____ EXTRACTED RECORDS

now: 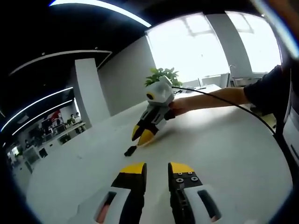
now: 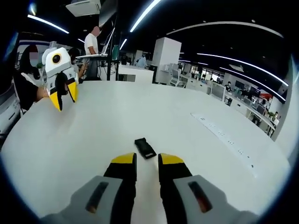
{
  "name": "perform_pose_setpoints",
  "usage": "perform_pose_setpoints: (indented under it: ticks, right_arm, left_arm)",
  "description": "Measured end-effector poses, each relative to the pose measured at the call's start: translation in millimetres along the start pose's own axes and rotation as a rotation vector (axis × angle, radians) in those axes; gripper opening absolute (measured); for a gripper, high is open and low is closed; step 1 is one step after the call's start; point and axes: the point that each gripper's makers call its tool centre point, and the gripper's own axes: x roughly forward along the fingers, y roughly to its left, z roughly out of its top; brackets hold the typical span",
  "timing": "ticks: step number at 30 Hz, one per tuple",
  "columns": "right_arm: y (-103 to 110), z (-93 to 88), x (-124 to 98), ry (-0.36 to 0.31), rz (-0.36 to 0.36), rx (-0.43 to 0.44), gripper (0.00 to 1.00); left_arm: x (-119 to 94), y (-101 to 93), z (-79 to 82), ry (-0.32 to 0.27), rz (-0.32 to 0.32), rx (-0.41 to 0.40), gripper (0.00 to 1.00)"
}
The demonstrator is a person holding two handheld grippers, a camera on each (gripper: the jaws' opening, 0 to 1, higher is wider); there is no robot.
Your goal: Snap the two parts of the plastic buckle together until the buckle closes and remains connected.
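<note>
Right gripper view, small black buckle (image 2: 145,148) flat on white table (image 2: 196,93), both grippers' jaws slightly parted, holding nothing

Two claws: the left claw (image 1: 156,169) at lower centre of the left gripper view, the right claw (image 2: 142,160) at lower centre of the right gripper view. One black buckle piece (image 2: 145,148) lies on one white table (image 2: 196,98). One potted plant (image 1: 163,74) sits upper centre of the left gripper view. One standing person (image 2: 92,44) appears upper left of the right gripper view
</note>
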Motion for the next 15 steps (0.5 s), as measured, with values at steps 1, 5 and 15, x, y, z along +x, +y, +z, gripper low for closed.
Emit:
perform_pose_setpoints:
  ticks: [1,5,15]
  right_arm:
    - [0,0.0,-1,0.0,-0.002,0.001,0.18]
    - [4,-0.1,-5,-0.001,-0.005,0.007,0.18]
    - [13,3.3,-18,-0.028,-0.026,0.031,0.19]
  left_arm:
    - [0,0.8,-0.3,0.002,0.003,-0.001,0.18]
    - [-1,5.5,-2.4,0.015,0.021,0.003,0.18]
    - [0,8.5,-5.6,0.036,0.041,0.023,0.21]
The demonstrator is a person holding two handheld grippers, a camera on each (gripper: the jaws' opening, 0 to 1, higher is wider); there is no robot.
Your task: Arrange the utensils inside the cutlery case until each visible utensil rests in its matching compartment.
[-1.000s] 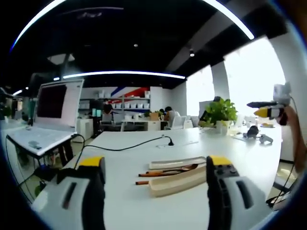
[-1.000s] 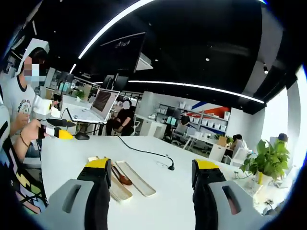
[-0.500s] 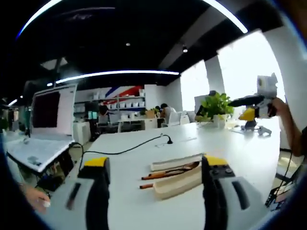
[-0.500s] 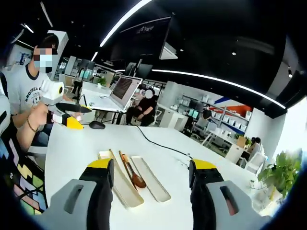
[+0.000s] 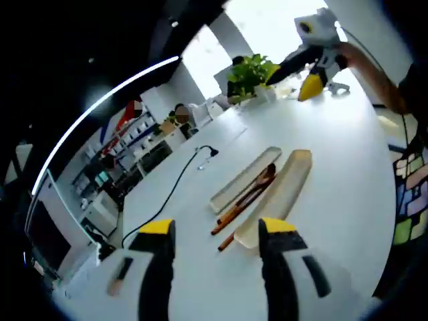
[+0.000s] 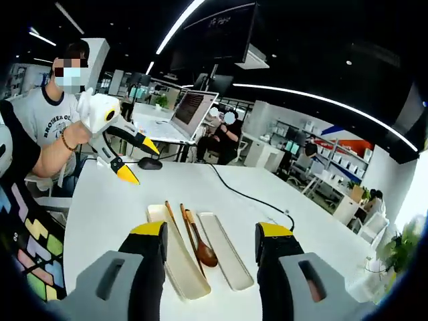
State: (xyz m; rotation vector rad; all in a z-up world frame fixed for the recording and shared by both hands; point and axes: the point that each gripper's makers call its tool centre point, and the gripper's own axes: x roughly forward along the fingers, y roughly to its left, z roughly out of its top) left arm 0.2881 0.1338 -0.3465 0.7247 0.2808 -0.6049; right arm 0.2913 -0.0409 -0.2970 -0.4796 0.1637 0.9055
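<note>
Change: both cameras have tipped downward over the last second, so the white table takes up far more of each view and the ceiling less; the things on it keep their places, it is the hands that moved. I judge this an approach, with nothing grasped yet.
Left gripper: jaws wide apart and empty, hanging over the near table edge; the case half's near end lies just at 1 o'clock of it.
Right gripper: jaws spread, nothing between them, with the utensils at 12 o'clock between the tips.
Cutlery case: two pale trays lying apart, the deeper half and the shallower half.
Wooden spoon: on the bare table between the halves, so not yet in a compartment.
Chopsticks: beside the spoon, along the deeper half's edge; whether in it or just outside, I cannot tell.
Black cable: at 1 o'clock beyond the trays, well apart from them.
Laptop: far end of the table, at 11 o'clock.
Obstacle: none lies near the trays; the two grippers converging are the likeliest clash.
</note>
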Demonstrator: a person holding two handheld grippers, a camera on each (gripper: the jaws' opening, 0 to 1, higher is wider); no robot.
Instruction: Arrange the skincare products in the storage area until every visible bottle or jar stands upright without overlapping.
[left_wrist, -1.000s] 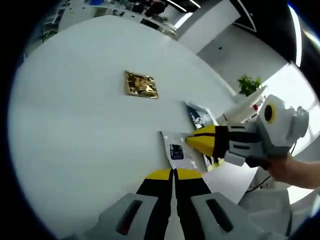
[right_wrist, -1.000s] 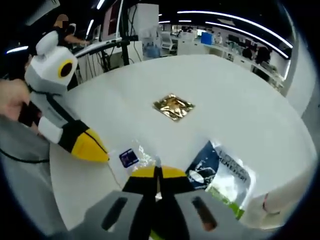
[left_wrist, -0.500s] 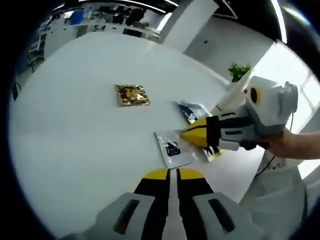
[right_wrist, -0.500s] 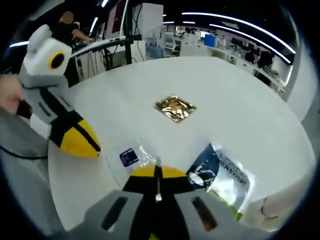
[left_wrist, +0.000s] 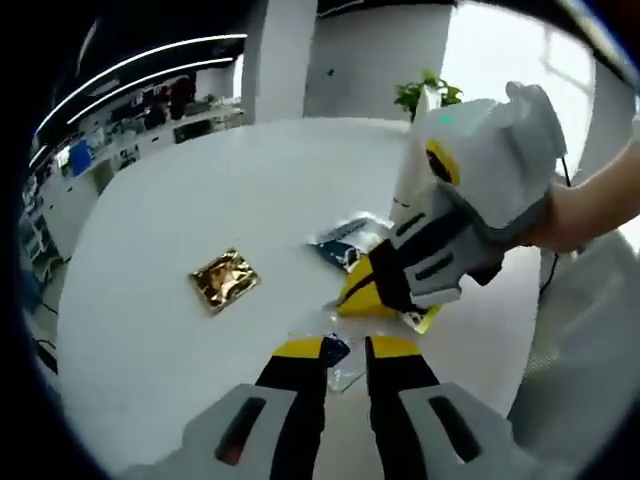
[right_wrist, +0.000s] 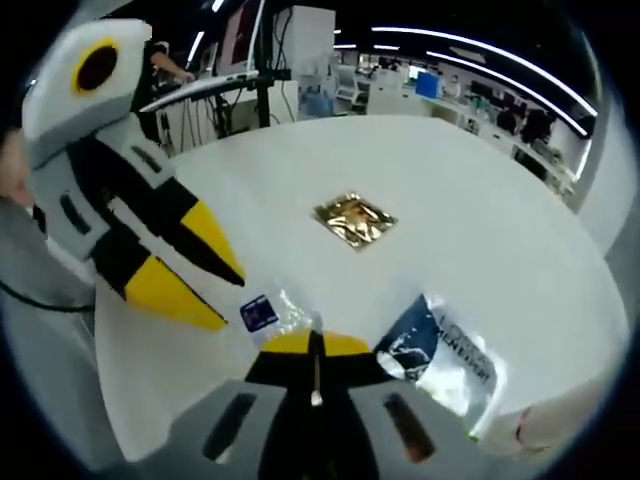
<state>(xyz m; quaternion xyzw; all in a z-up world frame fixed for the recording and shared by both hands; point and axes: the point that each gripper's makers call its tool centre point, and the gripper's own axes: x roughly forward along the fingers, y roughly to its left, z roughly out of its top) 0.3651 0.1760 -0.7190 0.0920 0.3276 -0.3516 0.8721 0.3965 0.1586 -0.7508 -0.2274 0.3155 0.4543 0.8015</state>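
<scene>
A clear sachet with a blue label (left_wrist: 335, 352) lies on the round white table (left_wrist: 180, 200), between the parted jaws of my left gripper (left_wrist: 346, 348). My right gripper (left_wrist: 352, 296) reaches in from the right, jaws shut, its yellow tips at the sachet's far edge. In the right gripper view the same sachet (right_wrist: 262, 312) runs in under my right gripper (right_wrist: 315, 345), whose jaws pinch its edge. The left gripper (right_wrist: 232, 298) stands open just left of it. A gold sachet (left_wrist: 225, 280) (right_wrist: 355, 218) lies flat farther out. A dark blue and green sachet (left_wrist: 345, 240) (right_wrist: 440, 355) lies beside the clear one.
A white container (left_wrist: 415, 150) with a red mark (right_wrist: 530, 425) stands near the table's edge, behind the right gripper. A hand (left_wrist: 590, 205) holds the right gripper. Office desks and a potted plant (left_wrist: 425, 92) stand beyond the table. Bare table surrounds the gold sachet.
My left gripper has opened and closed in on the clear sachet, which now sits between its jaws. The right gripper has stayed shut at the sachet's edge.
</scene>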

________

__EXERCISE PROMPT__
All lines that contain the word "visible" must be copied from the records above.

__EXERCISE SOLUTION__
Your task: Arrange the utensils inside the cutlery case until each visible utensil rests in its matching compartment.
Instruction: Arrange the skincare products in the storage area until every visible bottle or jar stands upright without overlapping.

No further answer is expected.